There is a craze sweeping the nation, and this craze is extremely similar to earwigs, in that it is also tunneling through people’s ear canals and eating their brains. The craze is hippie food stores, stores which sell food specifically designed to cater to hippies.

If it were just hippies buying this ridiculous food, there would be no problem. But normal people also buy this food, especially yuppies and the mentally disabled*. Now, this doesn’t really make any sense. One would think that marijuana-deadened hippies would not be the ones you’d want to buy your food from, considering that they were willing to eat ketchup-and-mayonnaise sandwiches back in the sixties. These are people that would be willing to put used cigarette butts on toast and eat the resulting tobacco sandwich if they couldn’t find anything else to eat when they started having their marijuana-induced munchies.

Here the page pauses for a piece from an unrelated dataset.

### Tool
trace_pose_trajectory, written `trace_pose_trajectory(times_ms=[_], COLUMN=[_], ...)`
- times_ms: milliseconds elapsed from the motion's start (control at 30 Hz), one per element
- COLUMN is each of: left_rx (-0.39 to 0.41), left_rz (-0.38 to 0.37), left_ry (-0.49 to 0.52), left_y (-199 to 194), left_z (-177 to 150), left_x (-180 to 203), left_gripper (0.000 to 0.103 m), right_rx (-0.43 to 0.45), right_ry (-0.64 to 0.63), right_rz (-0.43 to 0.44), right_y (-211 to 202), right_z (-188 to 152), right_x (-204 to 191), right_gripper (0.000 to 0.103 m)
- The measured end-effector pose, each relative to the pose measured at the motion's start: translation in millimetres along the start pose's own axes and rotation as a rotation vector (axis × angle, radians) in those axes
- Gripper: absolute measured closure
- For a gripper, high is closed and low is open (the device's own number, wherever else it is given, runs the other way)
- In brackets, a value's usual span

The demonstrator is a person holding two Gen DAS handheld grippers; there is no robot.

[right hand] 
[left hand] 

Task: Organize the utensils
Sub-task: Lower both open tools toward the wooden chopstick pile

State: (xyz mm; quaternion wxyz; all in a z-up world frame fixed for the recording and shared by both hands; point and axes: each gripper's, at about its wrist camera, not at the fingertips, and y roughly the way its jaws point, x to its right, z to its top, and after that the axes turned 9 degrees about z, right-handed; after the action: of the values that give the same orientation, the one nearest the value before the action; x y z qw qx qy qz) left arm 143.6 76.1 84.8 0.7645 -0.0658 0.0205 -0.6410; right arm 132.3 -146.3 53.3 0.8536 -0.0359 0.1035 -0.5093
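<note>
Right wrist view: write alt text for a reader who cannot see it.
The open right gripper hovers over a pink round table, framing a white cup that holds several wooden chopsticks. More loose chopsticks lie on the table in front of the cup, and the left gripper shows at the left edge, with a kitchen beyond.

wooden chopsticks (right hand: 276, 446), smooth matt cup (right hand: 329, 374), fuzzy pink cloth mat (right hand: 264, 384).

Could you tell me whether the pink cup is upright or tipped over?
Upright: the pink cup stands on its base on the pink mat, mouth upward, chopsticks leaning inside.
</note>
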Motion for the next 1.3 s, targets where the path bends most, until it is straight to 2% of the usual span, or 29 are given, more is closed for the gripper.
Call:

*People that voluntarily eat tofu.

But no. Thousands upon thousands of mentally-challenged yuppies, all over these United States of America, are willing to spend their hard-earned dollars on food chosen by dirty hippies. Naturally (excuse the pun) all of this food is exactly what you would expect it to be. Here’s a rough estimate of what kind of food is stocked at hippie food stores:

  • Food that tastes like shit: 123.5%

As you can see, by my estimates approximately all of the food at hippie food stores tastes like shit. The extra 23.5% is because the food at these stores is so bad that it actually makes food from other stores taste like shit.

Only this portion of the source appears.